Tuesday 13 December 2011

Block Recovery Fails : ORA-00283: recovery session canceled due to errors ; ORA-00267: name of archived log file not needed ; ORA-06512: at "SYS.DBMS_BACKUP_RESTORE", line 4655 ; ORA-00368: checksum error in redo log block

We had certain blocks in the database getting corrupted due to issues with attached SAN disks. Once the SAN disks were fixed, we were supposed to recover the corrupted blocks in the database and followed the following procedure to recover all the corrupted blocks:

1. Perform database logical check:
run {
allocate channel d1 type disk;
backup check logical validate database;

release channel d1;
}


2. Check whether there are corrupt blocks in the database
select * from v$database_block_corruption;

3. Recover all the corrupted blocks
run {
allocate channel d1 type disk;
blockrecover corruption list;

release channel d1;
}

Note: The syntax to recover blocks indiviually is:
RMAN> BLOCKRECOVER DATAFILE <file#> BLOCK <block#>,<block#> DATAFILE <file#> BLOCK <block#>;
eg.
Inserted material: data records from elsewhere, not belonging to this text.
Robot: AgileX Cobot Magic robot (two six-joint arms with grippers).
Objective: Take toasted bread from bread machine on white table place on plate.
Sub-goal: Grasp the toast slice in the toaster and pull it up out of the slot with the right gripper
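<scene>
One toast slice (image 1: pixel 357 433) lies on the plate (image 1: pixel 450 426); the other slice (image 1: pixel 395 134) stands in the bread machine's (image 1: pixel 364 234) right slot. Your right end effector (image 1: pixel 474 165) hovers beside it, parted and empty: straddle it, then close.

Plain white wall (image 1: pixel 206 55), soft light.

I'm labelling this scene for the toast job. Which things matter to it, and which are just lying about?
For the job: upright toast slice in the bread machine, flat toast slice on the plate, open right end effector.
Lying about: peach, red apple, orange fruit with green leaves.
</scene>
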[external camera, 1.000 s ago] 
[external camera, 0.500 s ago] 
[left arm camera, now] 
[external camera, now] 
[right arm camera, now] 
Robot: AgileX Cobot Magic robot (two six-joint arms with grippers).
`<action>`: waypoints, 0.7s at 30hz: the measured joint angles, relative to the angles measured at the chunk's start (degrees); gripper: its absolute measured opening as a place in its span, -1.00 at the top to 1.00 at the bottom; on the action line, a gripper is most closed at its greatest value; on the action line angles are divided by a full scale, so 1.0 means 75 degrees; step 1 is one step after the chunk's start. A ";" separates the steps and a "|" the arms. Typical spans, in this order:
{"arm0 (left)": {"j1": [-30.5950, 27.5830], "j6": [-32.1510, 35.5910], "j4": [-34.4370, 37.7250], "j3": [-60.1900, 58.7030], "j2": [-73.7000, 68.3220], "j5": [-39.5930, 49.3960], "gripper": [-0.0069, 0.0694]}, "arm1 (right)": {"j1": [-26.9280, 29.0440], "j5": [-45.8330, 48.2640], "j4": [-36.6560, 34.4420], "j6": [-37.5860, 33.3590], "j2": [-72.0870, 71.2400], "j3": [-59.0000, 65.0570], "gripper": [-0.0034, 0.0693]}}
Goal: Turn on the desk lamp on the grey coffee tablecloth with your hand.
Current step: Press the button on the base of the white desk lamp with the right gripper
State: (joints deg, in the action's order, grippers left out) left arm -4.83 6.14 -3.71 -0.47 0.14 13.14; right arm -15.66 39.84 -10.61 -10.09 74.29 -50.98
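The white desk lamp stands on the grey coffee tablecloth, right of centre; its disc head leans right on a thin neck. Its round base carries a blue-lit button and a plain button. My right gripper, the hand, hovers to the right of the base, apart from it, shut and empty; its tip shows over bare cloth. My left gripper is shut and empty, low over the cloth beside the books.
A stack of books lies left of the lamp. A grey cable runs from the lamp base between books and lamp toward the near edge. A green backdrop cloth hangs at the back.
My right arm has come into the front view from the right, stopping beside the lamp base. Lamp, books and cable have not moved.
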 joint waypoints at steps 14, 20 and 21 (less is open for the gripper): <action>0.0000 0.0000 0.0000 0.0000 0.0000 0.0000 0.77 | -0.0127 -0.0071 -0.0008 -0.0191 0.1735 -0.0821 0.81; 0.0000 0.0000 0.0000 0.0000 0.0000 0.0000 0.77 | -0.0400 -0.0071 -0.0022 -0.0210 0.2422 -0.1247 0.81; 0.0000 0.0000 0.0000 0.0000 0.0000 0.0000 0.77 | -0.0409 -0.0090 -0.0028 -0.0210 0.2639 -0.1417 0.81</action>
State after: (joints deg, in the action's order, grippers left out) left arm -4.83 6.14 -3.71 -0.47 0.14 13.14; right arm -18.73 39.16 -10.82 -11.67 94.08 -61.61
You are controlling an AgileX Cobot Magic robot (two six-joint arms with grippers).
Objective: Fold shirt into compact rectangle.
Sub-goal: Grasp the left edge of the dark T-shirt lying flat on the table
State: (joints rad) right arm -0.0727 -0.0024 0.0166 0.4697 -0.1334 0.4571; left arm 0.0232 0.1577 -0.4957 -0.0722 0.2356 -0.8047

RMAN> BLOCKRECOVER DATAFILE 2 BLOCK 12, 13 DATAFILE 3 BLOCK 5, 98, 99 DATAFILE 4 BLOCK 19;

While the recovery was going, the following error was reported and the recovery canceled:
RMAN-00571: ===========================================================
RMAN-00569: =============== ERROR MESSAGE STACK FOLLOWS ===============
RMAN-00571: ===========================================================
RMAN-03002: failure of blockrecover command at

RMAN-10035: exception raised in RPC:
ORA-00283: recovery session canceled due to errors
ORA-00267: name of archived log file not needed
ORA-06512: at "SYS.DBMS_BACKUP_RESTORE", line 4655
RMAN-10031: RPC Error: ORA-00283 occurred during call to DBMS_BACKUP_RESTORE.BMRDOMEDIARECOVERY


After doing some analysis, we found that one ofthe current redo log files had a corrupt block reported in the alert log file as well:
ORA-00368: checksum error in redo log block
ORA-00353: log corruption near block 143704 change 7917341986636 time 09/20/2010 22:26:57
ORA-00334: archived log: '/u01/oradata/DB/redo01a.log'


To fix the above, we firstly checked that all the other redo log files were not having any corrupt blocks by running the following against every logfile:
SQL> alter system dump logfile 'full path of redo log' validate;

It was then noted that all the other logfiles were not reporting any errors on block corruption apart from the above. As part of good practice we had another copy of the redo log file in the same group in another location. Hence, the database was shutdown cleanly and the healthy redo log member was copied over the corrupted one and renamed accordingly. The database was then started.
After performing the above, the blockrecover was done again and this time it was successful.

Hope this helps for others out there.